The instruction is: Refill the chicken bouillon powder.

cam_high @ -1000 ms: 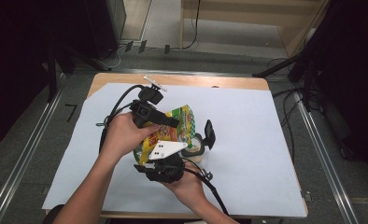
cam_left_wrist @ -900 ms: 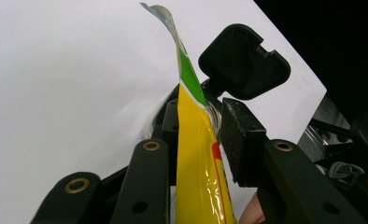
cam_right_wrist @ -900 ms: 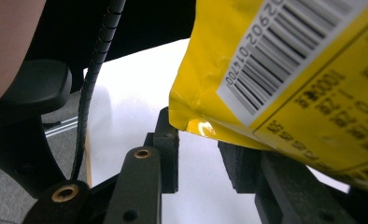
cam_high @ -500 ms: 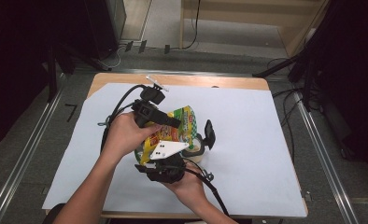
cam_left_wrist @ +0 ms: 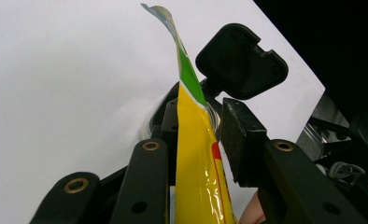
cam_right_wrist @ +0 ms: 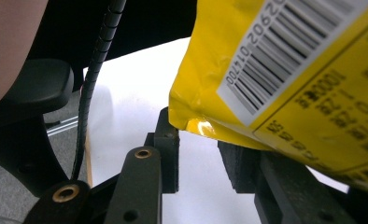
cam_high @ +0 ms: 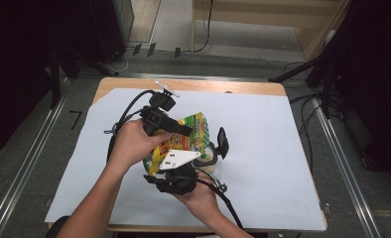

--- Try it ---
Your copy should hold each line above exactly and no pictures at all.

--- Task solution ---
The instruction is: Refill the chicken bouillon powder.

cam_high @ -1000 ms: 
cam_left_wrist @ -900 ms: 
cam_right_wrist @ -900 ms: 
cam_high @ -500 ms: 
cam_left_wrist @ +0 ms: 
cam_right_wrist @ +0 ms: 
cam_high @ +0 ms: 

That covers the exercise completely.